What prompted me to question faiths, my faith originally, but which slowly expanded other and all faiths , were the particular circumstances of my life at various times, beginning
with my early teen years. It all began at about the age of 14, when I was at the receiving end of tremendous pressures, mostly from parents, to attend public prayers and start becoming religious because "my life would improve". Whenever I heard that line and others similar, I had this intense urge of wanting to question the quality of their own lives since they were so "religious" and "God-fearing" people than I and other not-so-religious but wealthy people .
Albeit, I didn't openly exercised my reservations at the time regarding faith, I began to engage in activities and attitudes that was to serve the purpose of implicitly conveying my deep displeasure with the subject.

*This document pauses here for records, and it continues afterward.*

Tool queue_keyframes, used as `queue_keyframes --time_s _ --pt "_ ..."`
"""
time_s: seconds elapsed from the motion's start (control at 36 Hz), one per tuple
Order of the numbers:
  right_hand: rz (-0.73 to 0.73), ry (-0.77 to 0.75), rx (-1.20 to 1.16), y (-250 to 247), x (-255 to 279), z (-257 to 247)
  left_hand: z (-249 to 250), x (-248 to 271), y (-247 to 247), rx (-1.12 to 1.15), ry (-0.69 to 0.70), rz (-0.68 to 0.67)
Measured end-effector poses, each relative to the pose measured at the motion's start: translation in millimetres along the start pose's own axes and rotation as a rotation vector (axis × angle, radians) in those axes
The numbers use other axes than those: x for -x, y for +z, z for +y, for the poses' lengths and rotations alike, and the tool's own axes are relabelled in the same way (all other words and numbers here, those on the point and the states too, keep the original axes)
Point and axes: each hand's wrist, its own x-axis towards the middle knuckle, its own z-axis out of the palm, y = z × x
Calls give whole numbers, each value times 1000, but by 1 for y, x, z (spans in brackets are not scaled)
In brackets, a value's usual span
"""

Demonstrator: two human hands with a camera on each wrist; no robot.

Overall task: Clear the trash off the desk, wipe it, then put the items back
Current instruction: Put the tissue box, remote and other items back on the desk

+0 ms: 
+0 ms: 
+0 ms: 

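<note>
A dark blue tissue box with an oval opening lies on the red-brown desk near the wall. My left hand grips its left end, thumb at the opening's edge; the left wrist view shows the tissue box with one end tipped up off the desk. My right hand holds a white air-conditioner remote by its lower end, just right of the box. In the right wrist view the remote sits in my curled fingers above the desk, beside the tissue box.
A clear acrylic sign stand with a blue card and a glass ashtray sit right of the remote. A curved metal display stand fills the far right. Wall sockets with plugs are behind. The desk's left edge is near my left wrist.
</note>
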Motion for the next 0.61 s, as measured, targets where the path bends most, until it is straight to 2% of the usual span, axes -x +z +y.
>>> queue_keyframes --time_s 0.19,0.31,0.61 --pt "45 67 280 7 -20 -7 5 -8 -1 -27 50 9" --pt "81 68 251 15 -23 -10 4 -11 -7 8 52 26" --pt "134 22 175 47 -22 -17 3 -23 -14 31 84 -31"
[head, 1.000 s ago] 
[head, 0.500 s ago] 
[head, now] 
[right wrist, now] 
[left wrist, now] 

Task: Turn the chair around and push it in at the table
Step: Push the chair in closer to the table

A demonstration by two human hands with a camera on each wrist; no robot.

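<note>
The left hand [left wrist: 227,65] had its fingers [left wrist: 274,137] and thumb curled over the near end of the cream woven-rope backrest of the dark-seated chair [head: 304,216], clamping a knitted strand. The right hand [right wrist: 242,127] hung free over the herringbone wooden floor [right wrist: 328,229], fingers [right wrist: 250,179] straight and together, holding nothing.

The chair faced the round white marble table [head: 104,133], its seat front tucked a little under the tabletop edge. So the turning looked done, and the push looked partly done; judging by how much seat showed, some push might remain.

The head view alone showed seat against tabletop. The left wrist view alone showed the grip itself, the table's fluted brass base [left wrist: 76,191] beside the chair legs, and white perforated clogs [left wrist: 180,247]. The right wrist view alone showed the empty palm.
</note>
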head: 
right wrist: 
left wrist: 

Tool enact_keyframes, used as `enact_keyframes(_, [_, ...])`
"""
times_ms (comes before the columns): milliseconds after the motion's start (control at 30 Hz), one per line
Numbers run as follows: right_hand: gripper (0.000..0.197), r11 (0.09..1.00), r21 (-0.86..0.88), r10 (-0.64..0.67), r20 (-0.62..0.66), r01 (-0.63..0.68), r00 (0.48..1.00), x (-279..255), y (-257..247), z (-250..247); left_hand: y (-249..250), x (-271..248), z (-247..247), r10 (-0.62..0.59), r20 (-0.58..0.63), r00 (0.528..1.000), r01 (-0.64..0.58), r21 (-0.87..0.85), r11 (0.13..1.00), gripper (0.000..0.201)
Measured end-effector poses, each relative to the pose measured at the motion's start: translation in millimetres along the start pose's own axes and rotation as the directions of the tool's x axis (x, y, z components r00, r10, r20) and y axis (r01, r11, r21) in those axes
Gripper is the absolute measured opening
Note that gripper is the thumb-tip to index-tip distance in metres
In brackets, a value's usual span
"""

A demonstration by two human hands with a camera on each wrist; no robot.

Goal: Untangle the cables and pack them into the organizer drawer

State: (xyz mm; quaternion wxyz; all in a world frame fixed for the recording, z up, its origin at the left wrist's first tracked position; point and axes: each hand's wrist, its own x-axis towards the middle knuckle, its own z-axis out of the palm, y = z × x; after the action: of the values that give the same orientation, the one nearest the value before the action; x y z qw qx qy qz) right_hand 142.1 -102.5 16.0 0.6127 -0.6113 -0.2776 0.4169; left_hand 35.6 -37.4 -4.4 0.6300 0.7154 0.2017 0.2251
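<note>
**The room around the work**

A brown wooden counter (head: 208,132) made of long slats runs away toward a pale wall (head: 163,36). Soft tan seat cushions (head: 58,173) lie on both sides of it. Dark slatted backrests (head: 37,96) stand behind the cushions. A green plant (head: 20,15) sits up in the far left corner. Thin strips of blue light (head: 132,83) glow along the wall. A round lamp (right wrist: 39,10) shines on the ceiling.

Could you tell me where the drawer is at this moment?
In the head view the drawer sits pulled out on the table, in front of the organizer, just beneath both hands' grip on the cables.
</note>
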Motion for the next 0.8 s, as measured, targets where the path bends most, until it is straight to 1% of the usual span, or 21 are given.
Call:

For instance, I'd start being more active and helpful around the house. I'd start doing house-oriented jobs just so they could myself to my siblings and even themselves who regarded themselves "deeply religious" and regularly attended sermons and prayers.
My intentions weren't to disqualify or even suggest the disqualification of God or even the existence of God. But rather, it was merely to suggest that and if possible- because I was bracing for a real resistance and rejection, to make the point that one did not necessarily needed God's approval or blessing or motivated by fear of God to do something humanitarian or good.
Needless to say, it all turned out to be futile effort and failed to accomplish what I was Hoping for, which was to do some convincing about my point to others. So instead, I abandoned my naivete and opted for a completely different tactic: simply to ignore all and everything they had to say about the subject in question, all the while appearing receptive and understanding about points they wished to make to me. Simply put, suck all in through one ear and flush 'em out through the other.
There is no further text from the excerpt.